In lab meeting this week, we discussed loss-calibrated approximate inference in the context of Bayesian decision theory (Lacoste-Julien et. al. 2011, Cobb et. al. 2018). For many applications, the cost of an incorrect prediction can vary depending on the nature of the mistake. Suppose you are in charge of controlling a nuclear power plant with an unknown temperature $\theta$. We observe indirect measurements of the temperature $D$, and we use Bayesian inference to infer a posterior distribution over the temperature given the observations $p(\theta|D)$. The plant is in danger of over-heating and as the operator, you can either keep the plant running or shut it down. Keeping the plant running while the plant’s temperature exceeds a critical threshold $T_{\text{critic}}$ will cause a nuclear meltdown, incurring a huge loss $L(\theta > T_{\text{critic}}, \text{'on'})$ while shutting off the plant for benign temperatures incurs a minor loss $L(\theta < T_{\text{critic}}, \text{'off'})$

In figure 1 we observe the true posterior $p(\theta|D)$ is multi-modal. Our suite of approximate inference techniques characterize general properties of the posterior, attempting to match either the first or second moment of $p$. Both strategies underestimate the posterior mass for the safety-critical region. Instead, the dash-dotted line, while failing to characterize typical properties of the posterior, results in the same decision as the true posterior by optimizing for task-specific utility. The point is the “best” approximate posterior is subjective, and therefore, we should tailor our inferential resources to find an approximation that is well suited for the decision task at hand.
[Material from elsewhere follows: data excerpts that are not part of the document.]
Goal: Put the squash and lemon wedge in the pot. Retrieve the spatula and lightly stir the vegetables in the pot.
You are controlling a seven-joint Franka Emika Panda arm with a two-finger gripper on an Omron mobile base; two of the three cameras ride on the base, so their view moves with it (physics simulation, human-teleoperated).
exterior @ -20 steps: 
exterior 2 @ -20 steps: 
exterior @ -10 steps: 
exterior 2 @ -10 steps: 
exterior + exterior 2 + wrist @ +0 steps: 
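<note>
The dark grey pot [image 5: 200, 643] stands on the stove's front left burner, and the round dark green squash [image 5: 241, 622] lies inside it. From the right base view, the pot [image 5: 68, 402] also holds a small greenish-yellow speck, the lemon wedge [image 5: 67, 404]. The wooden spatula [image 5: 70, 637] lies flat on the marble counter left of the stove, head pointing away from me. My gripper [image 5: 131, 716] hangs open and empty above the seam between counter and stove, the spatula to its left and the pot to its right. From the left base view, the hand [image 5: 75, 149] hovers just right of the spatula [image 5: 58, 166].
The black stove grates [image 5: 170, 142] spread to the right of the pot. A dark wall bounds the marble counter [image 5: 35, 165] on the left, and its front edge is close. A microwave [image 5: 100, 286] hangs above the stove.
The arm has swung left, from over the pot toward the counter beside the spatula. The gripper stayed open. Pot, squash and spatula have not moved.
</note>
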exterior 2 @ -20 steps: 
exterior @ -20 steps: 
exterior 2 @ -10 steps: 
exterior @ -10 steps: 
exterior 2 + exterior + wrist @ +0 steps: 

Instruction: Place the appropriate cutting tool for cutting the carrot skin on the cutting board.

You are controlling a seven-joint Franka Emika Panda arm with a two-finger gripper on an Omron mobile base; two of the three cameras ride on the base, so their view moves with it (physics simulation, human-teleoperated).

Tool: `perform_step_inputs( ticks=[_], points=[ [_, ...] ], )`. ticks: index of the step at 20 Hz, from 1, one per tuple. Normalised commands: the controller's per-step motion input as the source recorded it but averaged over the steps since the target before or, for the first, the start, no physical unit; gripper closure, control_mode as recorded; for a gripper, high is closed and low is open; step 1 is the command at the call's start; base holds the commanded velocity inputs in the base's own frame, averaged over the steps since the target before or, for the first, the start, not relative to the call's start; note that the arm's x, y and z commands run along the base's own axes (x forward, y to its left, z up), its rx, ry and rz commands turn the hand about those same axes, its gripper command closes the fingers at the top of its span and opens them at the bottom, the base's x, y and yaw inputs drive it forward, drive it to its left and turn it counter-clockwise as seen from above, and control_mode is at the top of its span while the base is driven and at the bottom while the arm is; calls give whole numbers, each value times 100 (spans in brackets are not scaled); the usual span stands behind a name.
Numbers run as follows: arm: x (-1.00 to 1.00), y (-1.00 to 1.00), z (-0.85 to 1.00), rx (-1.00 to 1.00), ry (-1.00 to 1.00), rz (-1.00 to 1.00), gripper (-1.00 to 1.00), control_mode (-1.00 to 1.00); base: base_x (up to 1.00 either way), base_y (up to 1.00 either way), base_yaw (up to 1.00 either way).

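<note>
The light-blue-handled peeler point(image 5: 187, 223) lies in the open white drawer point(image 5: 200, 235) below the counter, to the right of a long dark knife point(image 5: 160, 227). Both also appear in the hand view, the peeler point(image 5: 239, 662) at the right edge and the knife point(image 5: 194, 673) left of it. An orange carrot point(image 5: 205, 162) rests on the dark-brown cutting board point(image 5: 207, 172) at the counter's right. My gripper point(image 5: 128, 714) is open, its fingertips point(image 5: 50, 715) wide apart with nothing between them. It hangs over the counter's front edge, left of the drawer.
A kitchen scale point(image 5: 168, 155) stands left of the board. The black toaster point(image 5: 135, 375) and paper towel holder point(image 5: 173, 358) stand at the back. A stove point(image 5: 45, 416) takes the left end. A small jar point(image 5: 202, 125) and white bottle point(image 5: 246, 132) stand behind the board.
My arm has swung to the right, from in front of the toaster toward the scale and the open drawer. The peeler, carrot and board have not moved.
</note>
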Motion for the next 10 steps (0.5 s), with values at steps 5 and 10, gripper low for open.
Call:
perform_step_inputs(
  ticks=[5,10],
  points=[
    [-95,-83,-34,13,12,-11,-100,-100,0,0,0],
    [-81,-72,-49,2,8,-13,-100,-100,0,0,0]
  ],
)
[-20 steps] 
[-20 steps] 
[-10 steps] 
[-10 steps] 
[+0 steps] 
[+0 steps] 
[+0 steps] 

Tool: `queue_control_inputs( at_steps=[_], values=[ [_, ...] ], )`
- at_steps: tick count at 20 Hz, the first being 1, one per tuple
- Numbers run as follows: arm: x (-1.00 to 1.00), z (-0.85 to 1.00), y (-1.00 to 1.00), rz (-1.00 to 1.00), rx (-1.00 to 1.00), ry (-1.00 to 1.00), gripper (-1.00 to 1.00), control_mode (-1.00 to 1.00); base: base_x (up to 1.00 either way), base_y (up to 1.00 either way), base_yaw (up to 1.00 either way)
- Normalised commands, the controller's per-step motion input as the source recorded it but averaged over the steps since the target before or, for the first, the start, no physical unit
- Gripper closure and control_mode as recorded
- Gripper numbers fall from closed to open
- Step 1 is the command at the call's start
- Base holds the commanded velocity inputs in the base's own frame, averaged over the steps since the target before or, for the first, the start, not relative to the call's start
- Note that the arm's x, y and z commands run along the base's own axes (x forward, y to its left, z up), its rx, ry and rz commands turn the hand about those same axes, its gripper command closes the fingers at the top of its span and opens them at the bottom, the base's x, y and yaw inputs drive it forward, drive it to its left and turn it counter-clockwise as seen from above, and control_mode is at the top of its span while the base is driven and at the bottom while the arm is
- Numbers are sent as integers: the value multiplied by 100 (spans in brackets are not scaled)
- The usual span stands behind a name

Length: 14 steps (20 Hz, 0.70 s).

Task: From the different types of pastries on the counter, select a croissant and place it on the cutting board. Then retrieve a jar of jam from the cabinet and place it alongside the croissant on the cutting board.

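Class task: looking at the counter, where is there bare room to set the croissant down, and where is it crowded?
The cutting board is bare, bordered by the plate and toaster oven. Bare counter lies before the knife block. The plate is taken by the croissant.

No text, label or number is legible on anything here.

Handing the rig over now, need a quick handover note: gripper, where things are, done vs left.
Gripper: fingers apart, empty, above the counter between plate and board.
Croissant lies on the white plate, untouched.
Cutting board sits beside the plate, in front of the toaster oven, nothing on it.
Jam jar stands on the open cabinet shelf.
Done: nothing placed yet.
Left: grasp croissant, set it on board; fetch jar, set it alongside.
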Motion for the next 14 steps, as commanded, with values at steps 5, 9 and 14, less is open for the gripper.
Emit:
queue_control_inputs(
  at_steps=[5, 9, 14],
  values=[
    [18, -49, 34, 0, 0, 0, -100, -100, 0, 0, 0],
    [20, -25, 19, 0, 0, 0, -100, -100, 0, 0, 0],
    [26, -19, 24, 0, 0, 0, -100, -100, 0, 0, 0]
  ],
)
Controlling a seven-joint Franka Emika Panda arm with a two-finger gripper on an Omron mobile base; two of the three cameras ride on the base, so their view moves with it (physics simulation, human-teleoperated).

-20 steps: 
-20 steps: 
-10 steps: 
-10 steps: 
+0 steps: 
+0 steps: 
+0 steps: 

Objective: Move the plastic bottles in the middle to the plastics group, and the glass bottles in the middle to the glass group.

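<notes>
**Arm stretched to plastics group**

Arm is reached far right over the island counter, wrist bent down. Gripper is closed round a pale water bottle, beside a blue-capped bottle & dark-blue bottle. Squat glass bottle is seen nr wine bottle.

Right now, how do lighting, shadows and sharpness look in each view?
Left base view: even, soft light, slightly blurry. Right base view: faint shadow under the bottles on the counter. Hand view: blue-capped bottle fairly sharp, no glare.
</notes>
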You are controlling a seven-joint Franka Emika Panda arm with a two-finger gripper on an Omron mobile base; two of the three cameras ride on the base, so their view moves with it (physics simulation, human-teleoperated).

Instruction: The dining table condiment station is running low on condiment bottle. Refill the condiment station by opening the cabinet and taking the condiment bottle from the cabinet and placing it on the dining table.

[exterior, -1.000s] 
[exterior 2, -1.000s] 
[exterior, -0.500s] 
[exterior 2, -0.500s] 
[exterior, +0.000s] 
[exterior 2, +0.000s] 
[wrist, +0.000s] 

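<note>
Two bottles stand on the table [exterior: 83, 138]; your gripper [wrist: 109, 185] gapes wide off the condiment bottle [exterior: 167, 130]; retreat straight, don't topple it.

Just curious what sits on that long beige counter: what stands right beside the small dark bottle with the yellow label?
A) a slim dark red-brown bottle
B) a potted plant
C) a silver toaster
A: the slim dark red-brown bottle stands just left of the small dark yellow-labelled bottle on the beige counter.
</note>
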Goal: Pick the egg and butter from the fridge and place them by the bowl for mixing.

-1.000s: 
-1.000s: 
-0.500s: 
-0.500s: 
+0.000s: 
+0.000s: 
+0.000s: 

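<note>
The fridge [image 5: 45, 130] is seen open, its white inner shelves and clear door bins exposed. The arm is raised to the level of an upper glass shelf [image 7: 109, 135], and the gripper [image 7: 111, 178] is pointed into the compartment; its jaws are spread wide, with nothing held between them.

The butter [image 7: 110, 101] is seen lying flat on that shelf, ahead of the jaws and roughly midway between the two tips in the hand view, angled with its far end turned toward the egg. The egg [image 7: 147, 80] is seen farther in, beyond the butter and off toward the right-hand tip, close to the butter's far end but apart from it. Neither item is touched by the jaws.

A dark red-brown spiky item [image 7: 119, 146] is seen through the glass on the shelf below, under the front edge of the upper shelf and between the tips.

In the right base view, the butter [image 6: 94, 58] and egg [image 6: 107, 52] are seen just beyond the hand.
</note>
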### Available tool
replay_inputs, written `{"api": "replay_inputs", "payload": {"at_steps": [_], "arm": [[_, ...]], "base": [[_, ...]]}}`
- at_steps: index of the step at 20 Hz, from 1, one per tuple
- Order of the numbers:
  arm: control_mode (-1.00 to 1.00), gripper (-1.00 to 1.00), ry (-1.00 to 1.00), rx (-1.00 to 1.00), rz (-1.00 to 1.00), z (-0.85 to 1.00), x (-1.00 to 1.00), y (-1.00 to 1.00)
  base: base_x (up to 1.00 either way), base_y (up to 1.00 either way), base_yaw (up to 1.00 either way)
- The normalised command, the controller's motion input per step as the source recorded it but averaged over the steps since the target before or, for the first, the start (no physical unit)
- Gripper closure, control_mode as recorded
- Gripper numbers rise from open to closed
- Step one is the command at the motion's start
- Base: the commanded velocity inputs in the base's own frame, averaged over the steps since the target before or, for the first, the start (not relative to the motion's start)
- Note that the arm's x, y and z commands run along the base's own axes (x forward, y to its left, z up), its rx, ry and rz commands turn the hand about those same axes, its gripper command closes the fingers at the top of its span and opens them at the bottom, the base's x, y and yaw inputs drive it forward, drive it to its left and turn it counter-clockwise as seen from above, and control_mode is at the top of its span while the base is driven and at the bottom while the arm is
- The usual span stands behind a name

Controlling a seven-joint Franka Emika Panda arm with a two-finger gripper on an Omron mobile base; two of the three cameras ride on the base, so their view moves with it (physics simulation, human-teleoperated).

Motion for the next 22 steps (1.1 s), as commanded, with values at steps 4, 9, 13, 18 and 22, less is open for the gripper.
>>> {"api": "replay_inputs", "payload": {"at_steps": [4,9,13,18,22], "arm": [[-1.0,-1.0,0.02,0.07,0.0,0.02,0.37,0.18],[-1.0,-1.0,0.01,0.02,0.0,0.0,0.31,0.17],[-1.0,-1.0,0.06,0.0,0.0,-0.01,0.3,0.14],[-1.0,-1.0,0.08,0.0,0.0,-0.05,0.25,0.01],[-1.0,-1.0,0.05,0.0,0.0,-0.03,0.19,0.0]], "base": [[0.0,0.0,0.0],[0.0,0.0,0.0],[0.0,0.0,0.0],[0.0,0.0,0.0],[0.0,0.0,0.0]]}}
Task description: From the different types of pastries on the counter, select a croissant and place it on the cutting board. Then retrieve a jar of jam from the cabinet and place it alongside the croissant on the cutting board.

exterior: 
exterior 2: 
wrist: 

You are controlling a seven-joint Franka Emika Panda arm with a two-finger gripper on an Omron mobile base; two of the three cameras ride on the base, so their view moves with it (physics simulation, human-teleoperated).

Bayesian decision theory extends the Bayesian paradigm by including a task-specific utility function $U(\theta, a)$, which tells us the utility of taking action $a \in \mathcal{A}$ when the world is in state $\theta$. According to this view, the optimal action minimizes the posterior risk: $\underset{a}{\arg \min} \text{ } \mathcal{R}(a) = \mathbb{E}_{p(\theta|D)}[U(\theta, a)]$. Typically, this is computed using a 2-step procedure. First approximate the posterior $p(\theta|D)$ with a $q(\theta|D)$ and then minimize the risk under $q$. This approach, however, assumes our approximate $q$ measures properties of the posterior that we care about. This by definition requires our utility function, so therefore, we should jointly optimize the approximate posterior with the action that minimizes the posterior risk. Cobb et. al. 2018 show how to derive a variational lower bound that depends on a task-specific utility function. In their setup, they show that minimizing the KL divergence between an approximate posterior q and a calibrated posterior scaled by the utility function results in the standard ELBO loss plus an additional utility-dependent regularization term. This formulation is amenable to stochastic optimization, allowing for the practical deployment of this framework to supervised learning.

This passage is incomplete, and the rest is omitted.